Signs of untreated sleep apnea in school-aged children may include bed-wetting and poor school performance due to misdiagnosed ADHD, aggressive behavior, or development delay.

 

Addressing Underlying Problems

Snoring and mouth breathing in growing children can indicate an underlying problem. Chronic mouth breathing in growing individuals alters the way their upper and lower jaws grow. Such abnormal growth patterns in the jaws may necessitate surgical correction if not diagnosed and treated early. Mouth breathing may also indicate an airway obstruction, leading to poor sleep quality and subsequent problems with neurocognitive development. If caught and treated early, we have the ability to alter the skeletal growth trajectory and make tremendous positive changes.

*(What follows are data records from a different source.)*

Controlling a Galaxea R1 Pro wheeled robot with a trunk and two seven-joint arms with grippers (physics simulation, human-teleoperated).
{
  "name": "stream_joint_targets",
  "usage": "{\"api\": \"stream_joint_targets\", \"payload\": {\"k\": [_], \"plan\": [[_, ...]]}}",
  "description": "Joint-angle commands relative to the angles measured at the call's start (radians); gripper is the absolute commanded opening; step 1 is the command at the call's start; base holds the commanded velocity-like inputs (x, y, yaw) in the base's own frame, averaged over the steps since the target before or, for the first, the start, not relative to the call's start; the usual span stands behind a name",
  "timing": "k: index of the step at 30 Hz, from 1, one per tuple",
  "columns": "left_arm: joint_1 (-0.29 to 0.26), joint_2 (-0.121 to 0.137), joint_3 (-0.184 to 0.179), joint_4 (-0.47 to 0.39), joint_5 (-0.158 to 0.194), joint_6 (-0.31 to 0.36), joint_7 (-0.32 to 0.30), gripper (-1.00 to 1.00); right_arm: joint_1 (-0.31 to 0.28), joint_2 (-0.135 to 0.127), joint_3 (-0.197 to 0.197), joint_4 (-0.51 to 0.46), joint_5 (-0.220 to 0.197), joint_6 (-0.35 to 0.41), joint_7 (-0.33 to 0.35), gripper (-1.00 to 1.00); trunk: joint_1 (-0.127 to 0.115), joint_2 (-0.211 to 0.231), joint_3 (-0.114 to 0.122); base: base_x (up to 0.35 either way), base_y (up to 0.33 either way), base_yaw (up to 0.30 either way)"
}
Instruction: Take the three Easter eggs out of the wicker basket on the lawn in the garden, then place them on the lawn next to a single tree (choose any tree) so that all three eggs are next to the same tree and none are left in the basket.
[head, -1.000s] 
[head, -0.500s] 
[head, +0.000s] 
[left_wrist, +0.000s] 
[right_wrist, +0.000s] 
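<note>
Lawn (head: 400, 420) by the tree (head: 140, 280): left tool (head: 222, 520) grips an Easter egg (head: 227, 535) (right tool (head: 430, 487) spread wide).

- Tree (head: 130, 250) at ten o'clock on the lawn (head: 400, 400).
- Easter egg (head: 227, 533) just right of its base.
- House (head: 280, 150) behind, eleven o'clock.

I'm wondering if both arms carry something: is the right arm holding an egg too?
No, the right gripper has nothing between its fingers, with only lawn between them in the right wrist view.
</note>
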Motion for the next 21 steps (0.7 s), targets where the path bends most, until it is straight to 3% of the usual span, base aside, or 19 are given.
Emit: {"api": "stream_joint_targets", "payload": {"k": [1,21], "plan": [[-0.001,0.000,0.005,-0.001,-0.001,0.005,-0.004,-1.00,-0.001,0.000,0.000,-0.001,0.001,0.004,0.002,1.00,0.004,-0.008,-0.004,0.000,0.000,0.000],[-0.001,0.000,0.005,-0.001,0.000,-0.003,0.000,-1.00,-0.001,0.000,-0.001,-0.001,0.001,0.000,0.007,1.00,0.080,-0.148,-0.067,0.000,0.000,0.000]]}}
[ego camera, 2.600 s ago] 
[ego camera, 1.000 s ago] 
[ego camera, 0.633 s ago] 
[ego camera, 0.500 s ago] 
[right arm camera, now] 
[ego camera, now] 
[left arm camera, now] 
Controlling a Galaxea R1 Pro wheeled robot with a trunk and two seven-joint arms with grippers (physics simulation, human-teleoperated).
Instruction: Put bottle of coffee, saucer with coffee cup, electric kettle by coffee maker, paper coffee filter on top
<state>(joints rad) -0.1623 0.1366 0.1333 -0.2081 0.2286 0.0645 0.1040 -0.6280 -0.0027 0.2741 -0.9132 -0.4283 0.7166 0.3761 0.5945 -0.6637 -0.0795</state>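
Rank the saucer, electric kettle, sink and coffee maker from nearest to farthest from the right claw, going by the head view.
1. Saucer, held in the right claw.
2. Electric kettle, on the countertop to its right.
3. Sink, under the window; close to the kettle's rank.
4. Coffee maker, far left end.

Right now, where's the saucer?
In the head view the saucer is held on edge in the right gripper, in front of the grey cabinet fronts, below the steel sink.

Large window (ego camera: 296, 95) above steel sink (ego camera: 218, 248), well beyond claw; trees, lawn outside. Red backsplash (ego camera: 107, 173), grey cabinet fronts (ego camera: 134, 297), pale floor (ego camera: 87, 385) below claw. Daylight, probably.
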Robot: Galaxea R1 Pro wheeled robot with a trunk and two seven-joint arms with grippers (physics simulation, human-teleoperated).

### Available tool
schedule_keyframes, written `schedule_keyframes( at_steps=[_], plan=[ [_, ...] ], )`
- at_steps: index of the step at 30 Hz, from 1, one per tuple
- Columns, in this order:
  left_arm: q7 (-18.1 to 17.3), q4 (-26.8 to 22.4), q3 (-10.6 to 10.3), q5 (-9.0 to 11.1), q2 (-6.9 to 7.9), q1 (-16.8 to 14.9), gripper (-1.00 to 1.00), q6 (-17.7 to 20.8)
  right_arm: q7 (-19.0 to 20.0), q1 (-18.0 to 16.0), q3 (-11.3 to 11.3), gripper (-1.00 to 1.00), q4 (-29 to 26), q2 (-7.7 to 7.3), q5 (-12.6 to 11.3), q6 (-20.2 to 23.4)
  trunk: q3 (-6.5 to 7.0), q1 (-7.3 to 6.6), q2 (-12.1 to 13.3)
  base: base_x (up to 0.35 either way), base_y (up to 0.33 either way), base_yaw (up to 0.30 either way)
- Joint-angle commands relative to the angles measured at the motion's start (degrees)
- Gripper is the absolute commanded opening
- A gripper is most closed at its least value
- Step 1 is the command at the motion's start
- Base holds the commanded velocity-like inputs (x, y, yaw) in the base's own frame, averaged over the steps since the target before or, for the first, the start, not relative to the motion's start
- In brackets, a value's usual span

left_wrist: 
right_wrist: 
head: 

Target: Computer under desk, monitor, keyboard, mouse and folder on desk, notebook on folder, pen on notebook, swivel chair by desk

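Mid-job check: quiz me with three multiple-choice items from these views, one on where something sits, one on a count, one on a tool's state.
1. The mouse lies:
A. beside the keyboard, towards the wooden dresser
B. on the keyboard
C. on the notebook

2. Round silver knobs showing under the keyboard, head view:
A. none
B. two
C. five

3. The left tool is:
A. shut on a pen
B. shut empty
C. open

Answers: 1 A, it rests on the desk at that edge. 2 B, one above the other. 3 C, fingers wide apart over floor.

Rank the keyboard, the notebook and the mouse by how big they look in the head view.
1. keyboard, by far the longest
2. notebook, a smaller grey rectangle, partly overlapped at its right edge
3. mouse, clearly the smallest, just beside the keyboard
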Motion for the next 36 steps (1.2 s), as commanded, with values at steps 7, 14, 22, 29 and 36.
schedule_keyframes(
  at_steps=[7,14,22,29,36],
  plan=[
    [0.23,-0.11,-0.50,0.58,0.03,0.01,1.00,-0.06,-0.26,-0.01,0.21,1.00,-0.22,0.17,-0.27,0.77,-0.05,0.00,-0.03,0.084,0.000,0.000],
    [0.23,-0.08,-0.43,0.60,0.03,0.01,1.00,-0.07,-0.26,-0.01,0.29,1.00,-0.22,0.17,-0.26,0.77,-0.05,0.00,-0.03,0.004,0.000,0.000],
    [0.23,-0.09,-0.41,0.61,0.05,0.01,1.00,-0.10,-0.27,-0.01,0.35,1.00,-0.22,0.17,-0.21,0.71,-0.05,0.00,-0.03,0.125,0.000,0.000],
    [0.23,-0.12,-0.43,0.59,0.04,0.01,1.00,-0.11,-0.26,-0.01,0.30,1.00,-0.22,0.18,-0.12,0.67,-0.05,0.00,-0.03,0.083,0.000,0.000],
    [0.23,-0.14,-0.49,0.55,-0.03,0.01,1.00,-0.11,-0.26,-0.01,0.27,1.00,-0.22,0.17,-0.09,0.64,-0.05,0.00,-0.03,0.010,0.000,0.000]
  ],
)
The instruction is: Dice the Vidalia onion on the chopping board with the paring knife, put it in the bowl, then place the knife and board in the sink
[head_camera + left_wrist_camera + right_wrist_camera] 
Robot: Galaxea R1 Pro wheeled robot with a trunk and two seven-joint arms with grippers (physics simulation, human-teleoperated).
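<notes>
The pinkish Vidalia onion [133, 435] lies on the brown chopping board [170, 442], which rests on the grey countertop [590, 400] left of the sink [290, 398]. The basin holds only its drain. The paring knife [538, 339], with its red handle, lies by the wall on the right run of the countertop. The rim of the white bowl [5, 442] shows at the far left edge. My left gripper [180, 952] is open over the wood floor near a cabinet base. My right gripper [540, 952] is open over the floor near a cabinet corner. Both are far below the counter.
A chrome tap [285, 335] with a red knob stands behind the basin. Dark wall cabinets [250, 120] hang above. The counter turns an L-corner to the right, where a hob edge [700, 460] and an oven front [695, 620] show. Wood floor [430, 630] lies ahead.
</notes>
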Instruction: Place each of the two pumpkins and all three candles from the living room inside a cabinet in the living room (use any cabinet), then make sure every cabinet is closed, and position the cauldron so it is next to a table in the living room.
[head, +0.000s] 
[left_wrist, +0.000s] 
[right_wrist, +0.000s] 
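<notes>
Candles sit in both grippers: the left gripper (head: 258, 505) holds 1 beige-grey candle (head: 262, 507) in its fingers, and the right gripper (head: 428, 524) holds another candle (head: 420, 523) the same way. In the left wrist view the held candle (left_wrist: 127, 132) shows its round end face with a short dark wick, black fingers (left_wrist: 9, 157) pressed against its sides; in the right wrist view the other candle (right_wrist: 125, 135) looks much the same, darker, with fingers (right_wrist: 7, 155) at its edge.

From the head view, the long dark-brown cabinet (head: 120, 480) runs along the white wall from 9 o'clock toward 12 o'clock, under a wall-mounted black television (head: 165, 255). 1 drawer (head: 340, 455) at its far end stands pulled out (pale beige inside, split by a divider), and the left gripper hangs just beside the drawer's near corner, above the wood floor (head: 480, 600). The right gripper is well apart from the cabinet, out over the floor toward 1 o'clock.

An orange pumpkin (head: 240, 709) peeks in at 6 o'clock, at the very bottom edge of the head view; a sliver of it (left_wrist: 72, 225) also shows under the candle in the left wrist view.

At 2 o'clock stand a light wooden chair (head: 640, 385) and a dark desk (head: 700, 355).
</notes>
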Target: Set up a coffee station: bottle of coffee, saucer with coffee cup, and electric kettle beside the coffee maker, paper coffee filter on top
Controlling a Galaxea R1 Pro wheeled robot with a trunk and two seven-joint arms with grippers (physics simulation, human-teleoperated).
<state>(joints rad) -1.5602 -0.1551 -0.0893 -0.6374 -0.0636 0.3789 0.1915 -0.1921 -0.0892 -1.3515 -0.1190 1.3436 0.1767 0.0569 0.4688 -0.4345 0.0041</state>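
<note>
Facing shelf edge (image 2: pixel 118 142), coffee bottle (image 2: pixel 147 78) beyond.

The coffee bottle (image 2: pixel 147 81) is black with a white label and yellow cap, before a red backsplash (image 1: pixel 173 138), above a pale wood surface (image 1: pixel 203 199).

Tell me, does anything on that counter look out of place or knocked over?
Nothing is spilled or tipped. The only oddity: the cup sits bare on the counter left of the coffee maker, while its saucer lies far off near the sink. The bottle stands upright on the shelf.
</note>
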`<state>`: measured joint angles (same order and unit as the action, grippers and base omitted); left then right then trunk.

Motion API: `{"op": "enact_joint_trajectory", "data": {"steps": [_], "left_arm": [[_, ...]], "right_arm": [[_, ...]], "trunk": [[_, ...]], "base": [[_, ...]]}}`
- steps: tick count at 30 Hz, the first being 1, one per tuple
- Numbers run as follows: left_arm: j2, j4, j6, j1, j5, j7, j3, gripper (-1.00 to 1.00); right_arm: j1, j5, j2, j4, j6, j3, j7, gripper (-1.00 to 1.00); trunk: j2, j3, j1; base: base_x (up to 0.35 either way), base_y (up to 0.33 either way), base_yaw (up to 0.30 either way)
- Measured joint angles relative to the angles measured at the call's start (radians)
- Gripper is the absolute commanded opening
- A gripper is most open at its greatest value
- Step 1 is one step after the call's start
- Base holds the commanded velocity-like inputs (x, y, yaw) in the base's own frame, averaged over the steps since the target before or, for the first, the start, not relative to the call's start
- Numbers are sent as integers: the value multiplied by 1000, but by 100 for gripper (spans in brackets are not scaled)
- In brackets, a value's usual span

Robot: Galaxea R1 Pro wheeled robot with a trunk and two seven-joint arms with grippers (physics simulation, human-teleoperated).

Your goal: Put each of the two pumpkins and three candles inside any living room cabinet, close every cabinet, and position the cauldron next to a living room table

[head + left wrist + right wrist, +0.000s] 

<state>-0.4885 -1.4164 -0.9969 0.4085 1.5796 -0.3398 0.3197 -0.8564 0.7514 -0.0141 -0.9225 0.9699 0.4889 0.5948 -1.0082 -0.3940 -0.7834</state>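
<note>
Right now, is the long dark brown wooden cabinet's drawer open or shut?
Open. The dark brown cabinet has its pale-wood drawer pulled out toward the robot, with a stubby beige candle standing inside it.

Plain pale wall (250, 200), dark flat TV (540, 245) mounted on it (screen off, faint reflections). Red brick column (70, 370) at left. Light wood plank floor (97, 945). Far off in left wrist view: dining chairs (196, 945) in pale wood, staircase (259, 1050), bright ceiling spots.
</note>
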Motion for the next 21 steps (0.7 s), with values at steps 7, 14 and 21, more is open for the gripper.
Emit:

Normal skeletal and dental growth of the face and jaws depends on even pressure from the lips and cheeks on the outside, and from the tongue on the inside of the mouth. Children with a nasal obstruction such as asthma, allergies, deviated septum, and large tonsils and adenoids are forced to breathe through their mouths. If a growing child has his or her mouth open the majority of the time, the lips are not together and the tongue is not exerting pressure on the upper jaw and teeth. This leads to an open bite skeletal pattern, a long lower face, and an underdeveloped upper jaw. Another contributing factor can be a tethered tongue (“tongue-tied”) where the tongue cannot rest in the roof of the mouth, preventing normal development of the upper jaw. Tethered tongues can also block the posterior airway because the child cannot position the tongue up and forward – out of the back of the throat.

Signs to look for in growing children

A tethered tongue (tongue-tied) prevents the tongue from resting in the roof of the mouth – preventing normal growth and development of the upper jaw.

Signs of an underdeveloped jaw:

  • Dry and chapped lips
  • Opened-mouth posture while the child is sitting still (inability to keep lips together)
  • Chronic runny nose and or allergies
  • History of chronic ear infections
  • Dental crossbite
  • Dental crowding and/or delayed eruption of adult teeth
  • Red or swollen upper gums
  • Always eats with mouth opened 
  • Anterior open bite (front teeth do not overlap)
  • Underbite or overbite

Signs of a possible tongue-tie:

  • History of difficulty breastfeeding
  • History of speech therapy
  • History of difficulty swallowing or extreme food preferences
  • Inability of child to put tongue to the roof of mouth comfortably

A dental crossbite is a sign that the tongue is not resting in the roof of the mouth. If not treated early, a small upper jaw may lead to incorrect or even blocked eruption of adult teeth and a compromised airway.

Signs of obstructed airway:

  • Have you heard your child snore?
  • Have you heard your child stop breathing?
  • Have you heard your child grind his or her teeth?
  • Does your child toss and turn through the night?
  • Is there a history of bedwetting?
  • Do you observe daytime sleepiness?
  • Does your child have morning headaches?
  • Do you observe hyperactivity and/or an inability to pay attention to tasks?

Possible next steps may include:

  • A pediatric sleep study
  • Collaboration with a pediatric ENT if tonsils and adenoids need to be removed
  • The correction of the “tongue-tie”
  • The help of a myofunctional therapist – a specialist who helps re-train the tongue
  • A maxillary expander: to make room for the tongue, correct the jaw growth, allow the adult teeth to erupt normally, and to increase nasal airway space.

If we diagnose and correct airway problems early in growing individuals, we can help change their growth trajectory – helping prevent adult sleep apnea, preventing the need for jaw surgery later in life, and creating an environment for normal growth and development.